The present study demonstrated that the inter- and intraobserver errors were very small. MRI is a non-invasive modality, free from radiation exposure and allow for the objective evaluation of uterine arteries blood flow without administrating gadolinium contrast medium, even in patients difficult to examine with ultrasound examination. Hwuang et al. reported the possibility of using 4D-flow MRI performed at 3T to assess the anatomy and hemodynamics of uterine arteries in women in the second and third trimesters of pregnancy [34]. While their method has been proven to be highly reproducible, the study by Sussman et al. evaluated uterine arteries with 2D PC-MRI more accurately than that with 4D-flow MRI [35]. Our method can be considered useful in that it was found to be as good as or better than the study by Sussman et al. in reproducibility.
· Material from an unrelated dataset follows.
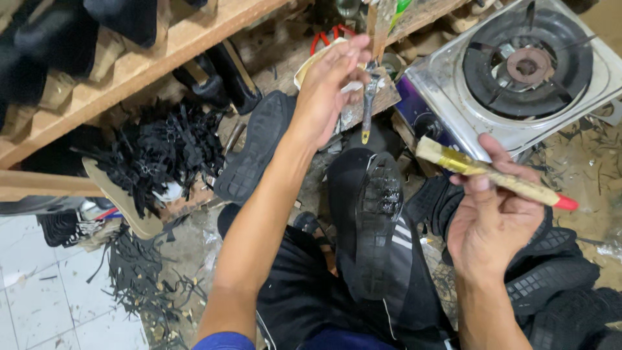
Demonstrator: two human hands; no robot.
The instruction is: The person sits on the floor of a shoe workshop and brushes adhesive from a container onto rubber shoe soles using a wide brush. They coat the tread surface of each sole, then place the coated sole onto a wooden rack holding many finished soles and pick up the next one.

The strength of our study lies in demonstrating the feasibility of measuring uterine arterial blood flow using 2D PC-MRI, which has traditionally been challenging. We further investigated the effect of tadalafil on FGR using this approach that ensured high intra- and interobserver reproducibility. This robust methodology increases the reliability of our findings. Furthermore, the technique we used has the potential to evaluate the effects of other drugs. This study has some limitations. Firstly, the sample size was small for the pregnant women with tadalafil treatment in this study. Those patients were recruited in a single center during short period between a Phase II and Phase IIb clinical trials. As Phase IIb clinical trial is underway at the moment, it is unable to recruit further patients into this study. Secondly, The diagnosis of FGR in the present study follow the Japanese criteria [21]. Globally, FGR without congenital anomalies is determined using Delhi procedure [36]. Nonetheless, 13 of the 14 patients (93%) recruited in this study met this criterion.
In conclusion, UtA blood flow in pregnant women with FGR was significantly lower than that in healthy pregnant women. Tadalafil improves UtA blood flow in pregnant women with FGR, which is expected to extend the number of weeks of gestation and improve placental function in these patients. A placebo-controlled randomized controlled trial as a multicenter-validation clinical trial (Phase IIb) is underway, the results of which are awaited.